The church probably dates from the 13th C and this mound has been considered to be either a tumulus or a Norman castle motte in the past but is more likely to be rubble from a collapsed/rebuilt church tower.

As we knew Discoed was open, and very close by, we paid that a visit next.  As you can see from the view below, it's in a very rural setting.  It's another one dedicated to St Michael.

This stunning stained glass window is dedicated in memory of Judy Hiam, and installed in 2017.  One of the nicest stained glass modern windows I've seen.

At the other end of the church was a more traditional window - the sun streaming through made the colours so beautiful.

It wasn't an ornate church - no pews and a new floor and  the socially-distanced chairs set out gave it not a great deal of atmosphere.

Not a poet I had heard of - though he lived in the Fens most of his life until suddenly upping sticks and moving to Wales!  You couldn't get more difference in scenery.  HERE'S a link, if you're interested. 

This is a stunning Tudor manor house, recently traditionally restored.  Thank heavens that the oak is the colour it should be -sun-faded to grey and not painted black (I hate it when timbers aren't left as nature intended).  It is called Upper House and HERE is a worthwhile link to the restoration work with amazing photos.

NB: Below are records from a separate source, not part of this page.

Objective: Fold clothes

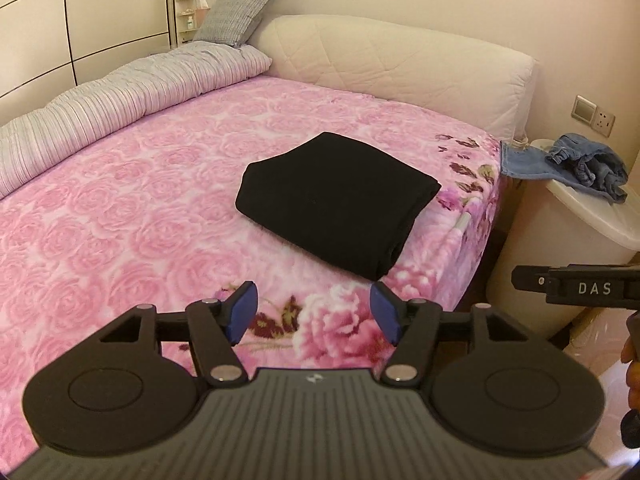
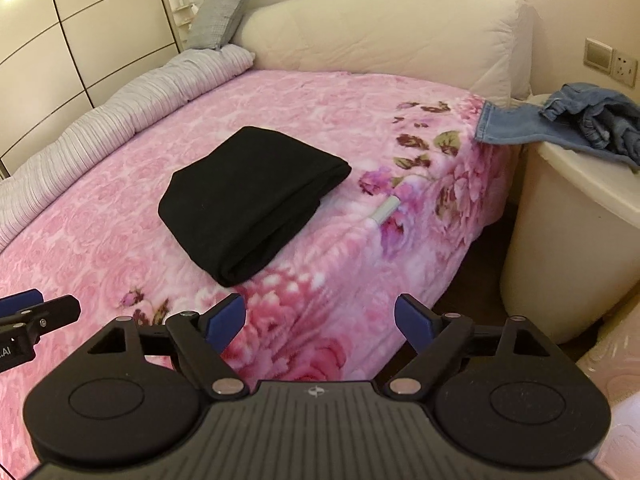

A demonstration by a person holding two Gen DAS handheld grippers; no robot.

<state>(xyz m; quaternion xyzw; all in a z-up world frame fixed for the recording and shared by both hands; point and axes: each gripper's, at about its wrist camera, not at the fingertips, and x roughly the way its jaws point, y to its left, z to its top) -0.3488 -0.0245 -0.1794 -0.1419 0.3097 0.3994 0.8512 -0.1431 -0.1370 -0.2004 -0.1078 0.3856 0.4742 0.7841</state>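
Note:
A black garment (image 1: 338, 200) lies folded into a thick rectangle on the pink rose-patterned bed (image 1: 140, 208); it also shows in the right wrist view (image 2: 252, 204). My left gripper (image 1: 314, 308) is open and empty, held above the bed's near edge, short of the garment. My right gripper (image 2: 320, 316) is open and empty, held over the bed's corner, to the right of the garment. Crumpled blue jeans (image 1: 576, 162) lie on a white bedside cabinet (image 1: 580, 216), one leg reaching to the bed; they also show in the right wrist view (image 2: 580, 120).
A striped rolled quilt (image 1: 120, 108) runs along the bed's far left side with a grey pillow (image 1: 240, 12) behind it. A padded cream headboard (image 1: 392, 64) stands at the back. A wall socket (image 1: 592, 114) is above the cabinet. A wardrobe (image 2: 80, 32) stands left.

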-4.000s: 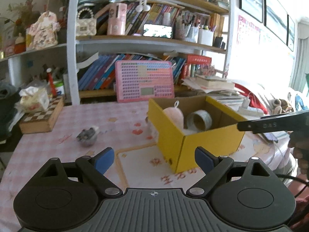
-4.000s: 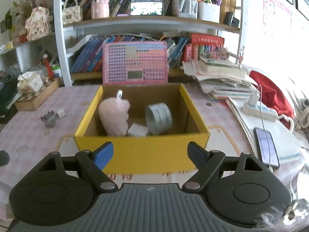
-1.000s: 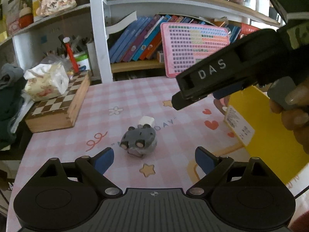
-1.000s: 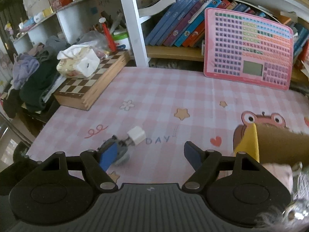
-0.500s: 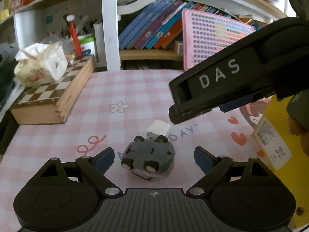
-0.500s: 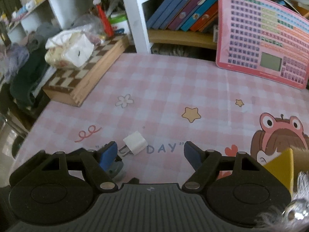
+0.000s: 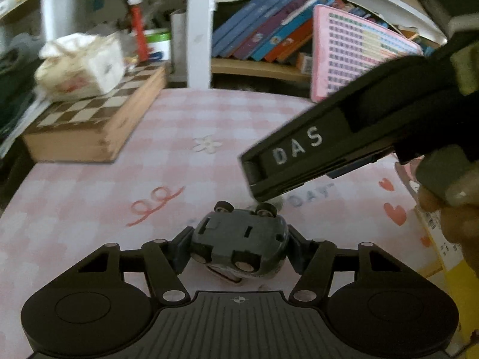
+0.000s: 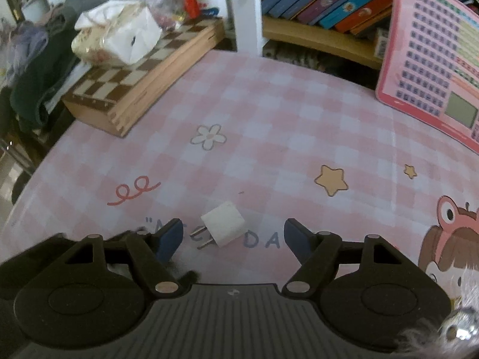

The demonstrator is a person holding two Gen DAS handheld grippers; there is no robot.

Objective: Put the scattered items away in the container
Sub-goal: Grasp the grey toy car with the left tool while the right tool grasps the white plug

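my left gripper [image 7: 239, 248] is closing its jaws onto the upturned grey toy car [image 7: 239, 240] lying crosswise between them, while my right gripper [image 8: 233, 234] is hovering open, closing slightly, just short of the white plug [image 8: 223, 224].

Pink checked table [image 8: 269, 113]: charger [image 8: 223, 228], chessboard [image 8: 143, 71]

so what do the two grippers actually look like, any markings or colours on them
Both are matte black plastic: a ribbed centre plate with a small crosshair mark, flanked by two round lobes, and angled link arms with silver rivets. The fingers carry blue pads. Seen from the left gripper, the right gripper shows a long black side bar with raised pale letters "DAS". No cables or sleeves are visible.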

An even more venerable Yew tree here, which is an amazing 5,000 years old and is one of the five oldest in the British Isles.  It has a girth of 37 feet and is male.  There is a female tree elsewhere in the churchyard. The fact there is a spring at the gateway to the church suggested to Tam and I that this was a place of ancient worship, far predating Christianity.  

Finally, on the way home we had noticed that Cregrina Church was just 2 miles off the main road, so we headed there.  We couldn't get in and thought the door was locked but apparently it is never locked and you just have to give it a hefty heave with your shoulder . . .  It was once on a main cattle drover's road, and is largely 13th C  and dedicated to St. David.

This morning the chap from the Council is coming to test the water for the 4 properties which are on it.  This could be interesting!  Whilst our supply comes through a UV filter, which we maintain, there is still a lot of sediment and we were left instructions to "boil all drinking water" by the previous occupant.  It should have been tested in 2019, but wasn't, and couldn't be tested before we bought the house last year because of Covid restrictions.  Fortunately the charges are shared between the 4 properties.